AAfter slavery was outlawed in New York in 1827, Andrew was joined by others who shared his dream of freedom. They called their community Seneca Village, in tribute perhaps to the Roman philosopher Seneca, who championed individual liberty.

Irish immigrants escaping famine at home found refuge in Seneca Village. Residents worked as day laborers and domestic servants. They planted crops, raised chickens and fished in the Hudson and East Rivers, built churches, schools and a cemetery. Eventually, roughly 200 African Americans and 100 Irish immigrants called Seneca Village home. They lived together, loved together, were baptized and buried together.

By the late 1840’s as Manhattan expanded, the wealthy elite, and politicians supported plans to build a grand Central Park in New York City. Seneca Village was in the way. New York newspapers demonized Seneca Village as a shanty town and cast its residents as “vagabonds, scoundrels and squatters”. 

 In July 1853, the Central Park Act became law. Seneca Village homes were confiscated by eminent domain and in October 1855, evictions began. Andrew Williams and his Seneca Village neighbors were forced to leave their homes, some bludgeoned by police billy clubs, to make way for Central Park. 

Songs woven through a hybrid of Soul, Jazz, Hip-Hop, Folk, Gospel, and protest traditions.
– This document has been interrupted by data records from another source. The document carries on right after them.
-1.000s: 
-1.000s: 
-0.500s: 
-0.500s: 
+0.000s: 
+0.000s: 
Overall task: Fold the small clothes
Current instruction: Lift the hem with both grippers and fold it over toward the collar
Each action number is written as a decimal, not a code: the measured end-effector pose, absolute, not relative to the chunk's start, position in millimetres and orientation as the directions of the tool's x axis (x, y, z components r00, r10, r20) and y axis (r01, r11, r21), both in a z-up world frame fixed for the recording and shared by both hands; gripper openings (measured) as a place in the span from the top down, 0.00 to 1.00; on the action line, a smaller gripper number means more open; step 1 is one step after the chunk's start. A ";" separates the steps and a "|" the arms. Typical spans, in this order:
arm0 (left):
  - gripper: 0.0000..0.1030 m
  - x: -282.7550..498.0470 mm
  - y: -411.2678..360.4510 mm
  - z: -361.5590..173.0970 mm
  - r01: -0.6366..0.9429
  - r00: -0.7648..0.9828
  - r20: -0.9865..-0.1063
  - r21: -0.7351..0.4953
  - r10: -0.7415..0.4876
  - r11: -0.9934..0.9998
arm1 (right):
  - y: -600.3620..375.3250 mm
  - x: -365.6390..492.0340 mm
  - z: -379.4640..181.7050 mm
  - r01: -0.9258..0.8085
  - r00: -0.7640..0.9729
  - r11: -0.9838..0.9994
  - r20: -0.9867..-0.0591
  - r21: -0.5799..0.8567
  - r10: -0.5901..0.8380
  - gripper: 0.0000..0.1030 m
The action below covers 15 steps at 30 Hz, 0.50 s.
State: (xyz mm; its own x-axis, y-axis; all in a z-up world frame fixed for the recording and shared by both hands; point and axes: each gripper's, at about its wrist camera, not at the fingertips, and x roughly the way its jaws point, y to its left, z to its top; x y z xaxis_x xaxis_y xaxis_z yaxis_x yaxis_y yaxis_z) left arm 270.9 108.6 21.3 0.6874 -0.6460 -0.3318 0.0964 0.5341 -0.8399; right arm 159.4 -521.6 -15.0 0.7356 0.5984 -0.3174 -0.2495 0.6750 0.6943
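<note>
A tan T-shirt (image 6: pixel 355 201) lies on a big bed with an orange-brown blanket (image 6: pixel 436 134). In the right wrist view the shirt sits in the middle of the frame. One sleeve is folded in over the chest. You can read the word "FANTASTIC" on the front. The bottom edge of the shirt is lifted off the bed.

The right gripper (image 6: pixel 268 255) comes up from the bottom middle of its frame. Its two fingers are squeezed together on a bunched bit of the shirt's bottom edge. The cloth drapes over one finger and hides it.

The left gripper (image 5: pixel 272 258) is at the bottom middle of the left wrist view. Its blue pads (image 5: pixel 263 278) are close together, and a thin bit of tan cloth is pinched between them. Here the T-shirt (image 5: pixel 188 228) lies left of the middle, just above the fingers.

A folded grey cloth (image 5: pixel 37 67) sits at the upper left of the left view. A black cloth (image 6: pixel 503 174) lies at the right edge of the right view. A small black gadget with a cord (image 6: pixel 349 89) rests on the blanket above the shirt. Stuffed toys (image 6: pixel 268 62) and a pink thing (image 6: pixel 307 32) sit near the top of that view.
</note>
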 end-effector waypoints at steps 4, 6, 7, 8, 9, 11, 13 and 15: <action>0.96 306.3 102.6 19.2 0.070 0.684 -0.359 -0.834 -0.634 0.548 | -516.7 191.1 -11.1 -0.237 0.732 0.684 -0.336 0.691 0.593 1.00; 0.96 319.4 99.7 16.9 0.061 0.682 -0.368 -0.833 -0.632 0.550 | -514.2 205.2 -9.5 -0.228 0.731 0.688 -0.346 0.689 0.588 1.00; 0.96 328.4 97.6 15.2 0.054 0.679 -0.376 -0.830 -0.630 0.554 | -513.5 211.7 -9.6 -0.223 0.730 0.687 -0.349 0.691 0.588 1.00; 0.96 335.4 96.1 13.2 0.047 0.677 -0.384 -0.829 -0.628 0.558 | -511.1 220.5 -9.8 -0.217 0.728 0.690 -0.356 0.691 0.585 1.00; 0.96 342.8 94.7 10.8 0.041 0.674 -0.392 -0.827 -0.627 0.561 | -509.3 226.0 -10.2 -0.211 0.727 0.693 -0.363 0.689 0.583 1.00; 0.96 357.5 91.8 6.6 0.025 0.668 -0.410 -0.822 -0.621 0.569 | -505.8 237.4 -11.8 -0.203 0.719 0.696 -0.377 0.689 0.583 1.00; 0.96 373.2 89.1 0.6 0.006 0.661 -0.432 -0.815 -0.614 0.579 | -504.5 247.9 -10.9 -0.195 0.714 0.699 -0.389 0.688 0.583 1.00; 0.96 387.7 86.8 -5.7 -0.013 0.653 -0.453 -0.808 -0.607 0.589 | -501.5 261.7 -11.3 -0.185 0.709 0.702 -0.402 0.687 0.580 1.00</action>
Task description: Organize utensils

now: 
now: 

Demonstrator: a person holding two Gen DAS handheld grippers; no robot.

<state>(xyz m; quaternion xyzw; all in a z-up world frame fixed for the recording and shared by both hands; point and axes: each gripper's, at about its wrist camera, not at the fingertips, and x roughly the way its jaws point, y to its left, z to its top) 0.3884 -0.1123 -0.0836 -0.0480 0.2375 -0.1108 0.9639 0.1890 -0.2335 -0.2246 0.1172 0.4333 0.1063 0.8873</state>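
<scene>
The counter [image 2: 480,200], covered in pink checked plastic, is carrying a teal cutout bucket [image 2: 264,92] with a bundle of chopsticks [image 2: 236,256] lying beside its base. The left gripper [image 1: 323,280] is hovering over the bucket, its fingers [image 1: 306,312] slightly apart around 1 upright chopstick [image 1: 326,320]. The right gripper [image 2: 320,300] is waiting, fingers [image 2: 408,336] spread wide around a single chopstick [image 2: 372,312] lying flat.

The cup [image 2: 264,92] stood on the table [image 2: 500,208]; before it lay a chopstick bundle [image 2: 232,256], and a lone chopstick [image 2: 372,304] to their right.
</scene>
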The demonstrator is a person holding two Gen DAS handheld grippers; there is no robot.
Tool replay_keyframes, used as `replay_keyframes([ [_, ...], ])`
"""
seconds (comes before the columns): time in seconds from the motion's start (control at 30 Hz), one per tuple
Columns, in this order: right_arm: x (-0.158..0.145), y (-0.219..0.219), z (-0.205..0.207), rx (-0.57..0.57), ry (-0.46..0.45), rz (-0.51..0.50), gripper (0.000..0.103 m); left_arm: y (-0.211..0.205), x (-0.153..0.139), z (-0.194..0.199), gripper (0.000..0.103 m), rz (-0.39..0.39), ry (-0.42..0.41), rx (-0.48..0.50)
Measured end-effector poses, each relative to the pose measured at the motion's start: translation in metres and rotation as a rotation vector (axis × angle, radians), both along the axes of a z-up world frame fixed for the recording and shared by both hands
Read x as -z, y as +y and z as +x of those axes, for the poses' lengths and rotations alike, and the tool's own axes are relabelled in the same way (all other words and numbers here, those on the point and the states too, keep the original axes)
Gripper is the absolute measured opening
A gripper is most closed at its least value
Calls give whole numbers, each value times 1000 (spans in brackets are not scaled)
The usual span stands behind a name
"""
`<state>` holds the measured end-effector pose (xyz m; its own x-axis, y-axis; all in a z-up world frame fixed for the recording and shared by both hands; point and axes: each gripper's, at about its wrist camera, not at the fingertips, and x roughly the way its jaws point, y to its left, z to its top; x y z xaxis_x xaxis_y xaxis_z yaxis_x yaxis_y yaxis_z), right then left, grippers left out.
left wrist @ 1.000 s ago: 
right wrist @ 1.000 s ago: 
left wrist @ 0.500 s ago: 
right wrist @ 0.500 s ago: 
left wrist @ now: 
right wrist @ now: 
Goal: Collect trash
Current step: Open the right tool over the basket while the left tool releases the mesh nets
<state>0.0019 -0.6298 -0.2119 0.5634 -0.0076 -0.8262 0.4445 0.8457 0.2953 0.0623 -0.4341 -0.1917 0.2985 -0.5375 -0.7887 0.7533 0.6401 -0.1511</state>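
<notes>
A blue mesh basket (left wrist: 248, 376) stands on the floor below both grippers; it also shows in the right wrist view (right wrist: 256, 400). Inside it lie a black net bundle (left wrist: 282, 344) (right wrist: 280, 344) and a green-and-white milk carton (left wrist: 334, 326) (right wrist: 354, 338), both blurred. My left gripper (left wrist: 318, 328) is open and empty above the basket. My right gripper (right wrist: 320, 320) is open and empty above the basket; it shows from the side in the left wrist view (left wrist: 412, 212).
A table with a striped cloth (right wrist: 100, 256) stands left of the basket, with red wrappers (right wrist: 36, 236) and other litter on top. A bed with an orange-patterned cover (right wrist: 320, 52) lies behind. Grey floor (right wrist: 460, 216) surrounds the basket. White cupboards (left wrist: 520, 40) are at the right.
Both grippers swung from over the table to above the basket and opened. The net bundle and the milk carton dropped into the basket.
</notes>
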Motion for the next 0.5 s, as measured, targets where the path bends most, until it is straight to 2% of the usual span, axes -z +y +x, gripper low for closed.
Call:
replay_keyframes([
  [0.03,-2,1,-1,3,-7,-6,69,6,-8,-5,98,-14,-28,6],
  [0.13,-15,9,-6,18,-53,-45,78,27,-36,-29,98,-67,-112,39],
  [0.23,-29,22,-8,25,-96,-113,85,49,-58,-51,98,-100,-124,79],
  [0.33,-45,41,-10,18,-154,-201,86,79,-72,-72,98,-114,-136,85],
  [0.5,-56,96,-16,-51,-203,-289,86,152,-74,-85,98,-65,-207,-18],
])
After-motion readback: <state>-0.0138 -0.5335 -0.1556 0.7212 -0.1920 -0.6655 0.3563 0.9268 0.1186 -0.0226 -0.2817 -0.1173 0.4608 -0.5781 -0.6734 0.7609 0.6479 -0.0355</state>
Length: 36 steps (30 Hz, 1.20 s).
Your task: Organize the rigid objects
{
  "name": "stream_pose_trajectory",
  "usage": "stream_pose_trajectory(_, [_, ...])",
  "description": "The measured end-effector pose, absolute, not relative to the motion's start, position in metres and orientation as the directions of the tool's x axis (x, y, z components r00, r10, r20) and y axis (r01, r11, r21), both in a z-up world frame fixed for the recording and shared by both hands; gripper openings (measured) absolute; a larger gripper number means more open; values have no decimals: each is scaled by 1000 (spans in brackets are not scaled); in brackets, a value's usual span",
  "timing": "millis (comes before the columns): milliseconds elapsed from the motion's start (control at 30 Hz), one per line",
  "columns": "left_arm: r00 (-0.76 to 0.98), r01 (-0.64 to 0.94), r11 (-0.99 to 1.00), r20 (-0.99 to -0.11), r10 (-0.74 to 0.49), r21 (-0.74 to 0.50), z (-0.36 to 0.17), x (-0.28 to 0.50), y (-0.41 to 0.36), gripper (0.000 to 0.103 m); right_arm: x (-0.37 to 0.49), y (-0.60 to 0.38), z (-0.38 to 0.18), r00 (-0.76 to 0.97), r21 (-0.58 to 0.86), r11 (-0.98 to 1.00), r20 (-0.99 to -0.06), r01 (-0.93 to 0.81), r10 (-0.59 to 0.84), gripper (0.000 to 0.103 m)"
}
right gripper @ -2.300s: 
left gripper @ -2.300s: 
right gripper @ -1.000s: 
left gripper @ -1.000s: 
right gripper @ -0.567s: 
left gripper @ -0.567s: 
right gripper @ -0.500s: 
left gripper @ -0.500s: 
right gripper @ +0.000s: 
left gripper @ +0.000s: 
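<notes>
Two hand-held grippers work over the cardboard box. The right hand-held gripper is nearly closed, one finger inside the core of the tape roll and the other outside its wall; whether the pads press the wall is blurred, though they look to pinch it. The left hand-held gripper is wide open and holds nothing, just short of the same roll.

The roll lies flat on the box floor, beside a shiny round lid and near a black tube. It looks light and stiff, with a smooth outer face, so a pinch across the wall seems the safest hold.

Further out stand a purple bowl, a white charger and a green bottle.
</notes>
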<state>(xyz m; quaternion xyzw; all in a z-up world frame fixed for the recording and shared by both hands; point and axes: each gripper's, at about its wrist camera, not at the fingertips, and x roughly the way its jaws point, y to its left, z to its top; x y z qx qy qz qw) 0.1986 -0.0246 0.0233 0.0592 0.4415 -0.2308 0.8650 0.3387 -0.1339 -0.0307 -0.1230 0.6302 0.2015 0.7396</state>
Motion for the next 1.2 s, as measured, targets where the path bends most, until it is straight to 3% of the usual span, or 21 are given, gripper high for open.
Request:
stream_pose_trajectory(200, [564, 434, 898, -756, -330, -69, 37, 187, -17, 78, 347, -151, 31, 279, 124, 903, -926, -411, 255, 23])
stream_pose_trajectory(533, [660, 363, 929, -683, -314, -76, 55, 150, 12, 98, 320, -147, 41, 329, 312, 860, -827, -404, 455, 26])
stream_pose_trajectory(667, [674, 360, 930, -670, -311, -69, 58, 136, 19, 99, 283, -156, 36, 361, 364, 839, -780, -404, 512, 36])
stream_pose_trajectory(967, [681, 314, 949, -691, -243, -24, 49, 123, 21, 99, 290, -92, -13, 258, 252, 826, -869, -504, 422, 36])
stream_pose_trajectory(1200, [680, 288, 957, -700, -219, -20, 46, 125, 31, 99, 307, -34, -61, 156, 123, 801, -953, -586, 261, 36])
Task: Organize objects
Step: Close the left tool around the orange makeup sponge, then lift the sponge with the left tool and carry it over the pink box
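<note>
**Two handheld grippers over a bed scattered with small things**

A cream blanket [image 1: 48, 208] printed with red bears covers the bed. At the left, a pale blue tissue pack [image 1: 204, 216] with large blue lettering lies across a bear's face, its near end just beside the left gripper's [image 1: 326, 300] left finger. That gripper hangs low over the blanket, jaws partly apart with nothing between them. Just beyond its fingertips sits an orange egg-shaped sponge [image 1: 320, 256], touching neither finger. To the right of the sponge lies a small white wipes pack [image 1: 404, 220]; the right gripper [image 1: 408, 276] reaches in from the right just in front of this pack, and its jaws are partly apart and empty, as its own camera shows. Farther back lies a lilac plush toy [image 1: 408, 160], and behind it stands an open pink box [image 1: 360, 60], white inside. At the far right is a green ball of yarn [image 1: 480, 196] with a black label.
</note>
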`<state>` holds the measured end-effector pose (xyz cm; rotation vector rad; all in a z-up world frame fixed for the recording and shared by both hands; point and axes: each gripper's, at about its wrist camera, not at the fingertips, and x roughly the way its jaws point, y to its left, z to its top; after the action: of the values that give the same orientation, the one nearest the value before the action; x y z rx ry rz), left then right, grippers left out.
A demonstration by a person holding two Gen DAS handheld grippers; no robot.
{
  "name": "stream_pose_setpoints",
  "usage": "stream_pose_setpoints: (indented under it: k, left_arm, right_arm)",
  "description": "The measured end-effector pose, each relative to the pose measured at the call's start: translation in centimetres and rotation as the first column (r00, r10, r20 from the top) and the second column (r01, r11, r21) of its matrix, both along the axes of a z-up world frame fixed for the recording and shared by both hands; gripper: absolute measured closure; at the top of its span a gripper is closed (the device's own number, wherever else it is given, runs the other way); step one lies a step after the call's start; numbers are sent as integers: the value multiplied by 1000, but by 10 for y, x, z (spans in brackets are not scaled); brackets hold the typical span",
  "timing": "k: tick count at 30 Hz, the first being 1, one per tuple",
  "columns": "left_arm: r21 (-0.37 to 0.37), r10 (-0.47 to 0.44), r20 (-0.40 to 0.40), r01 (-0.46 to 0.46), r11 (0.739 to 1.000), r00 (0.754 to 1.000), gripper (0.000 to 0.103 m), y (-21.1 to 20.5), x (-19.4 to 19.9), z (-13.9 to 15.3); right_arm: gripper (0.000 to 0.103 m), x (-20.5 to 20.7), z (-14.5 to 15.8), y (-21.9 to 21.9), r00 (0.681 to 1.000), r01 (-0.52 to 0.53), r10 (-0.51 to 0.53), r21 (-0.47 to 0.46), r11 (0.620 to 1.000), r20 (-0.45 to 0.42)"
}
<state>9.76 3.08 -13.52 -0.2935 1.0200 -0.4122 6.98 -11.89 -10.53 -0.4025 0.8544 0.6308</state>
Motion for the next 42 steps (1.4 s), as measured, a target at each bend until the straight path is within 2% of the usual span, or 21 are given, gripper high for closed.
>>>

Music and Lyrics: Frank Cuthbert and Michael-Patrick Moroney
Running Time: Approx. 90 minutes with no intermission
Genre: Historical musical drama

CHARACTERS:

  • Andrew Williams - Original settler. Shoe-shine.

  • Ezibel Williams - Andrew’s daughter. Teacher.

  • Clare O’Connell - Irish immigrant. Midwife.

  • Peter O’Connell - Clare’s son. Carpenter.

  • Rev. Epiphany Davis - Boston bred clergyman.

  • Albro Lyons - Business man, Anti-slave activist.

  • Robert Minturn - Wealthy, politically connected merchant. 

  • James Beekman - Whig Senator. Real estate investor.